● **Task objective**: Copy out all lines of the records in which the word "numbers" appears.

[Items from a data source]
----
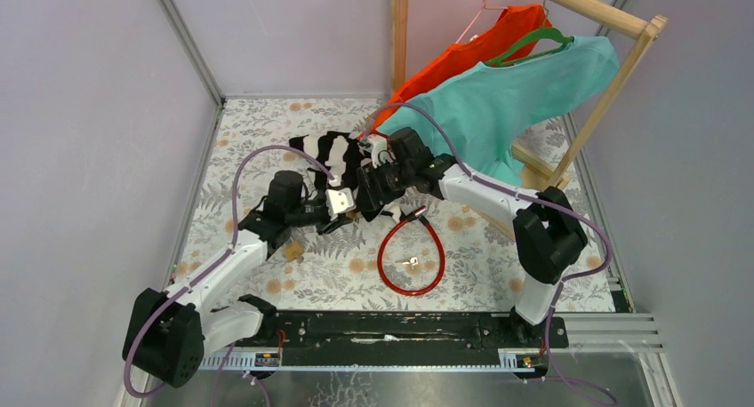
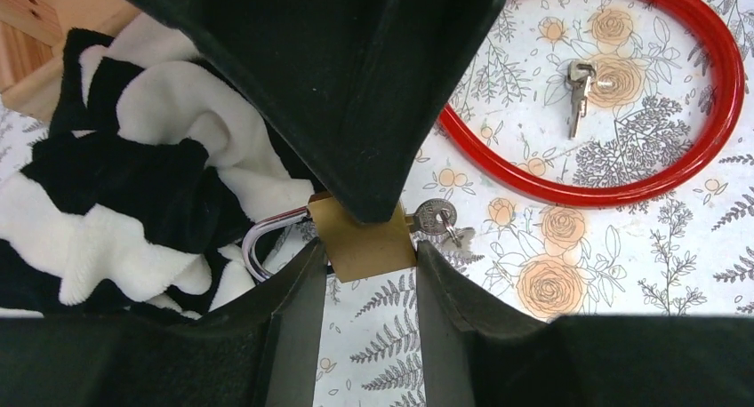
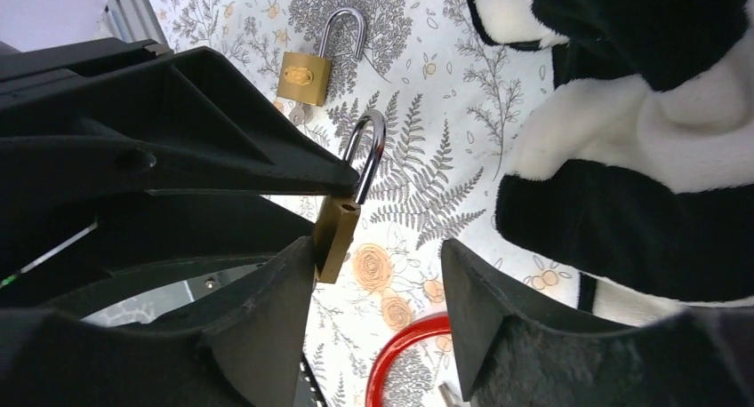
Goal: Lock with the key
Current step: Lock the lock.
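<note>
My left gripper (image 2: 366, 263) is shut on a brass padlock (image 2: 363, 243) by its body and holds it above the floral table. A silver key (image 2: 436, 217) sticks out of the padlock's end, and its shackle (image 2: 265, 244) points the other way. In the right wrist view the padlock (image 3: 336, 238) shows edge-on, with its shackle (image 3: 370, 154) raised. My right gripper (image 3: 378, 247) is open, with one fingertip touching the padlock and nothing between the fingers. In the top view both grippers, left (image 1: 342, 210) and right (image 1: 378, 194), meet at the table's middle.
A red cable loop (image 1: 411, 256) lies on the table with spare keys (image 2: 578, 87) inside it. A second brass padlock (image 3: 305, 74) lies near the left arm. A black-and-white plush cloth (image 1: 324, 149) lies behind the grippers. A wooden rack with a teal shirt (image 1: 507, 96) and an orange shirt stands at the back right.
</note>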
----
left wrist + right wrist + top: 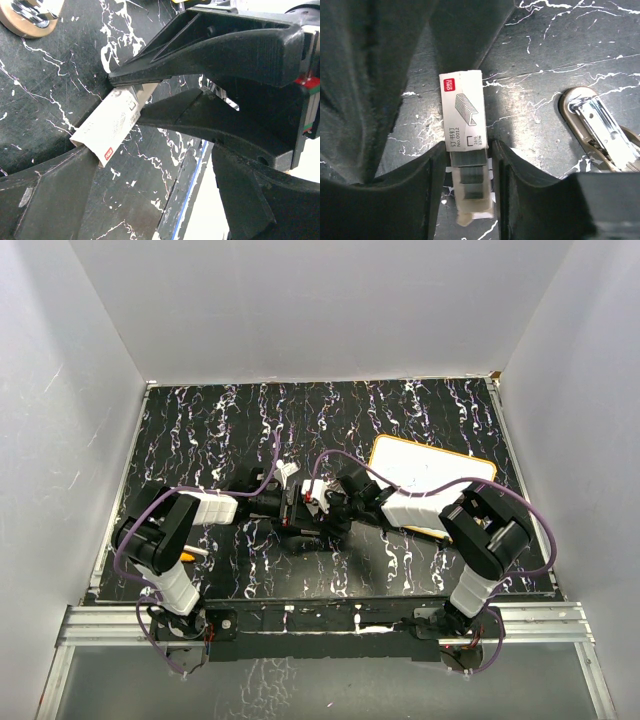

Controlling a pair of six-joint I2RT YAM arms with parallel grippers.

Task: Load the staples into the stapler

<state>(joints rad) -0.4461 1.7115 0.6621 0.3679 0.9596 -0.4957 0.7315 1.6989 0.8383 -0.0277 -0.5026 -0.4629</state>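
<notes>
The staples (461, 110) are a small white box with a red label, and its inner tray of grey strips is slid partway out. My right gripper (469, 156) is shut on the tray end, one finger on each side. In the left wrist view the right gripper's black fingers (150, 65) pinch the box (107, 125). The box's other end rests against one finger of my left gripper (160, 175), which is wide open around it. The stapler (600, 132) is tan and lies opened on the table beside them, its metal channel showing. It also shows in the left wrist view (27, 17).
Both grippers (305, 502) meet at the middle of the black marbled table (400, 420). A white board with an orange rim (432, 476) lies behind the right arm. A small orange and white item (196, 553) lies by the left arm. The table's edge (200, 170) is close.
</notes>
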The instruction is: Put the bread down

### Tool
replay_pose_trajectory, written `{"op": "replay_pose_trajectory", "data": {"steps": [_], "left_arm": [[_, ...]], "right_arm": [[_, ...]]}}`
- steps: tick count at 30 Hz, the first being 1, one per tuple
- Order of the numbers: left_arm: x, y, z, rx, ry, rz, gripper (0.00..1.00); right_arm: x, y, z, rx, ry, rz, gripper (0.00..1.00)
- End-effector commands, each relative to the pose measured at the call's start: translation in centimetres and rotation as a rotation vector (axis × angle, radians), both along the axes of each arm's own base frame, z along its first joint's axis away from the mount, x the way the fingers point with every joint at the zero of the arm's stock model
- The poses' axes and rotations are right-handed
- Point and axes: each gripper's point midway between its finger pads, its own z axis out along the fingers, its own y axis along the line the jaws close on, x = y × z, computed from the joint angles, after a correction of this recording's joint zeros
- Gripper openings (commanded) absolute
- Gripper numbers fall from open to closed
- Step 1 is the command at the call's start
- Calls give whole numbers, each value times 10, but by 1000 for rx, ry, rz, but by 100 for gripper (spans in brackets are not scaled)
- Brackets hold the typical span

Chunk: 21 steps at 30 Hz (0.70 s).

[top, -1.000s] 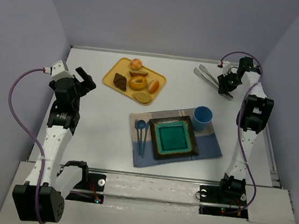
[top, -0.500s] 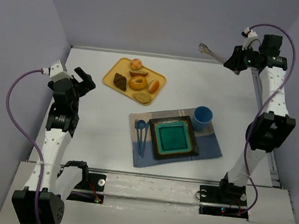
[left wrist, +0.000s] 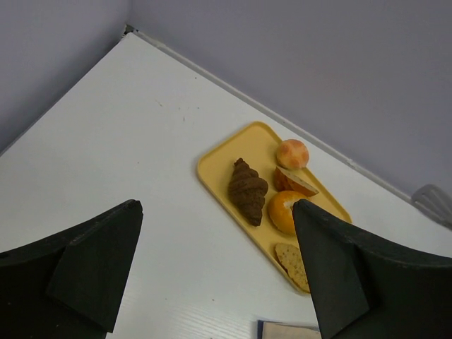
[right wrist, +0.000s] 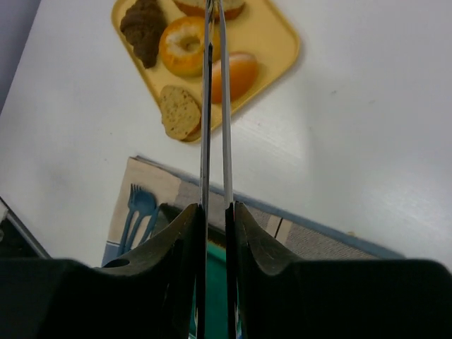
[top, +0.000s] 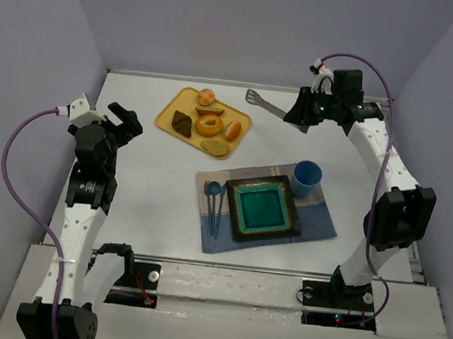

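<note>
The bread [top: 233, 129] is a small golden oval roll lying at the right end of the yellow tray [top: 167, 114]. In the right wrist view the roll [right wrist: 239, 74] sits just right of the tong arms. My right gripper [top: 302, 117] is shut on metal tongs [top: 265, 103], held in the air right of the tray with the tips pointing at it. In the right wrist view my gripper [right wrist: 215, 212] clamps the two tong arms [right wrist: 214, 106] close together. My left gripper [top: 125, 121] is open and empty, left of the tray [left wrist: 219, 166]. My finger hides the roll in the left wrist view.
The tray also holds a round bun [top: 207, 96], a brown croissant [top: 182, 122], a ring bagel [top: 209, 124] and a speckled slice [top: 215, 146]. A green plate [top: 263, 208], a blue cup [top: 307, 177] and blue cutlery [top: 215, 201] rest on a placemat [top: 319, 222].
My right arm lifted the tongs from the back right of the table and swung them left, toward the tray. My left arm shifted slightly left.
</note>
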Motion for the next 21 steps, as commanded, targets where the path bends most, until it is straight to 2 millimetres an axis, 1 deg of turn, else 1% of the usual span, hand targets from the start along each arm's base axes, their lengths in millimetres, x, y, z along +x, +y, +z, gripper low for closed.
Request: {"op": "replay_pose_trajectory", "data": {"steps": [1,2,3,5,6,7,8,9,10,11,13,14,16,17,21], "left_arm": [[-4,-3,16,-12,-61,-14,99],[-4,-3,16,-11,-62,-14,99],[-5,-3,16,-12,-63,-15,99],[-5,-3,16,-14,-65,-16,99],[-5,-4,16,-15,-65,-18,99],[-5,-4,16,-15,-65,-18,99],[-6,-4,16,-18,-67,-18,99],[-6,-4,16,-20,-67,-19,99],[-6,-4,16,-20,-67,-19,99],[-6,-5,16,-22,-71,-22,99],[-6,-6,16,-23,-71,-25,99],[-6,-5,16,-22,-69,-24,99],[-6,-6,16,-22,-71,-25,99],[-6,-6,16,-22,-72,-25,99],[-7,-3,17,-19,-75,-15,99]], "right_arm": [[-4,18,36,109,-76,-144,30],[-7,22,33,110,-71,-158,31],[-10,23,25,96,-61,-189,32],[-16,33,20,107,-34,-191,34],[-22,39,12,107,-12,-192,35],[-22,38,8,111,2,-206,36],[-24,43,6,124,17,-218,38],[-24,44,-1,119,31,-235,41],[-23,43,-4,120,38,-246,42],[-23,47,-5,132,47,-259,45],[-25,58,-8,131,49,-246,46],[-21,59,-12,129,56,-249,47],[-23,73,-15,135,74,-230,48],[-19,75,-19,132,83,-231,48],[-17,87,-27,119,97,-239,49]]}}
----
● **Result for this task**:
- Order of the numbers: left_arm: x, y, z, rx, ry, rz, gripper (0.00..1.00); right_arm: x, y, z, rx, ry, rz, gripper (0.00..1.00)
- Gripper numbers fall from open to closed
- Calls give whole numbers, each value times 10, but by 1000 for rx, ry, rz, but by 100 for gripper (spans in brackets are not scaled)

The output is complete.